Beloved Tabernacle

Panoramic view arava vally Desert , israel.Before King Solomon built a proper temple, the nation of Israel wandered through the desert, worshiping in a tent. But not just any tent – it was, perhaps, the most beautiful and remarkable tent that has ever been constructed by man. It was built without power tools, according to the instructions God gave Moses, and it included a frame of carved acacia wood overlaid with gold, curtains of finely woven linen in intricate designs, utensils of pure gold inlaid with gemstones, and even a water-proof covering of dugong hides. (This probably means it was much more beautiful inside than out, fitting to the point I want to make.) It was large enough for hundreds of people to worship in its enclosures and yet portable enough to be carried by hand. You can read about it in Exodus 36-40.  The Israelites transported this tent through the desert on their wilderness wanderings, setting it up as their central hub when they camped and watching in awe as the visible Spirit of God settled upon it. At all times it was kept according to the rules God established for its purity as His dwelling place. The cost of such a thing would be practically incalculable today, pointing to the great value it had in the sight of God and all His people. It must have been a strange scene, this beautiful, costly, intricate, holy structure being moved around a barren wasteland with the Spirit of God hovering around and within it.

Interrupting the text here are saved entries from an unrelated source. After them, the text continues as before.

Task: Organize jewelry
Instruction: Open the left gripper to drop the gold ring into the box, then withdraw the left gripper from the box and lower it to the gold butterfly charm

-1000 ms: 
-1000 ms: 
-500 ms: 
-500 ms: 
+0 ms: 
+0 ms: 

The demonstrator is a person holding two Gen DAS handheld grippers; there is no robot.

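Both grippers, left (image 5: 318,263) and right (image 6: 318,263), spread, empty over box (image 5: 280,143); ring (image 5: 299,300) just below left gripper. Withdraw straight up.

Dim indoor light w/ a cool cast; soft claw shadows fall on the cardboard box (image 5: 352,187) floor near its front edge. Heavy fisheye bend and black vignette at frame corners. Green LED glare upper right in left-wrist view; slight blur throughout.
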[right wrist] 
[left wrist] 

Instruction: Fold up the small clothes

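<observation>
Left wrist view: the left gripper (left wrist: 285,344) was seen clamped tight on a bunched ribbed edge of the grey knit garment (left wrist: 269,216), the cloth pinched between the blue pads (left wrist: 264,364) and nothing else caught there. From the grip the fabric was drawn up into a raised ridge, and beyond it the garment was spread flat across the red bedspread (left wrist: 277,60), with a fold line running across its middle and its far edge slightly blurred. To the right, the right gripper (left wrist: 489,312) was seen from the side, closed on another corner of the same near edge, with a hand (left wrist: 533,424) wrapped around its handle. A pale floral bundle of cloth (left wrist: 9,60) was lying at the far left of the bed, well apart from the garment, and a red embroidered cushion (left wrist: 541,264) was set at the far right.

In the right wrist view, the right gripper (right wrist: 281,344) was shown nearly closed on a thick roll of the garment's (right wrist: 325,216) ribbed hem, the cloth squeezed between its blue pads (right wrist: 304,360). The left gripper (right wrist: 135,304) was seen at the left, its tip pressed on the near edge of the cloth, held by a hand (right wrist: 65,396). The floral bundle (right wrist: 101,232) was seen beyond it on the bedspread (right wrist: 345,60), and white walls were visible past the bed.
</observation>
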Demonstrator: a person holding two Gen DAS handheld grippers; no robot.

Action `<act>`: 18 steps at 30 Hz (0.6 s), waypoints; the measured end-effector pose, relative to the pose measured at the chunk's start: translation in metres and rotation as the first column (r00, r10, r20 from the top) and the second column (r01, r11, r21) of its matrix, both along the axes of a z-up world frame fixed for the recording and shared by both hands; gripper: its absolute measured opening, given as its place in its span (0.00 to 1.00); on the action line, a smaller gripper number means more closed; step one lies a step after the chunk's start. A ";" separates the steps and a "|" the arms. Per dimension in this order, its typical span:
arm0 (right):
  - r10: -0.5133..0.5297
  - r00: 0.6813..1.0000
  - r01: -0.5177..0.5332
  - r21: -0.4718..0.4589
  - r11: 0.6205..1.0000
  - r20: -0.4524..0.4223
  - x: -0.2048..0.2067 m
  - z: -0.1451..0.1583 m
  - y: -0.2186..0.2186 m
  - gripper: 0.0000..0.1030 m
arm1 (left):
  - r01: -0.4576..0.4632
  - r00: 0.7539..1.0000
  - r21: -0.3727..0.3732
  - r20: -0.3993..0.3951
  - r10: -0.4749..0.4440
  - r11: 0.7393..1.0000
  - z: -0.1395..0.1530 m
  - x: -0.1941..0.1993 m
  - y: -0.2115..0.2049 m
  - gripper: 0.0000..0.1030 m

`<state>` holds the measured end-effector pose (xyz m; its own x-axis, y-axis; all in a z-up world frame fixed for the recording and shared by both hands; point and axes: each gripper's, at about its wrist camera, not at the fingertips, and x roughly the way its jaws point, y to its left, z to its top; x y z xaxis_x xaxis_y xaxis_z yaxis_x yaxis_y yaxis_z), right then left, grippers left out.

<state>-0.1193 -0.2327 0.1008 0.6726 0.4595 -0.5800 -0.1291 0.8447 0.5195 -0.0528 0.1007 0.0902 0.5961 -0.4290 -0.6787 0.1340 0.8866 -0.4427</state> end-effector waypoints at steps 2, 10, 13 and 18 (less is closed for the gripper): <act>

It is, perhaps, even stranger to realize that we are the temple of the living God. As God has said: “I will live with them and walk among them, and I will be their God, and they will be my people.” (2 Cor. 6:16, NIV) To belong to the Kingdom of God is always to be a stranger in this fallen world, to wander far from home, following the Spirit’s lead. It also means that you and are the beautiful, costly, intricate, holy home which God has determined to keep in this wilderness. He has constructed your frame and equipped your hands according to His design. Your purity is His purity. Wherever you move, He lives. And if a tent made of perishable materials could be the most treasured heart of God’s interaction with the world, then you are precious beyond measure in His sight.

When the nation of Israel was fully established in the Promised Land, their tent of worship was superseded by an even more glorious temple building. And so it is with us. Now we know that if the earthly tent we live in is destroyed, we have a building from God, an eternal house in heaven, not built by human hands. (2 Cor. 5:1, NIV) We long to know that eternal home, but until that day, do not forget the incredible beauty, purpose and value you have in this world by virtue of being the tabernacle of God.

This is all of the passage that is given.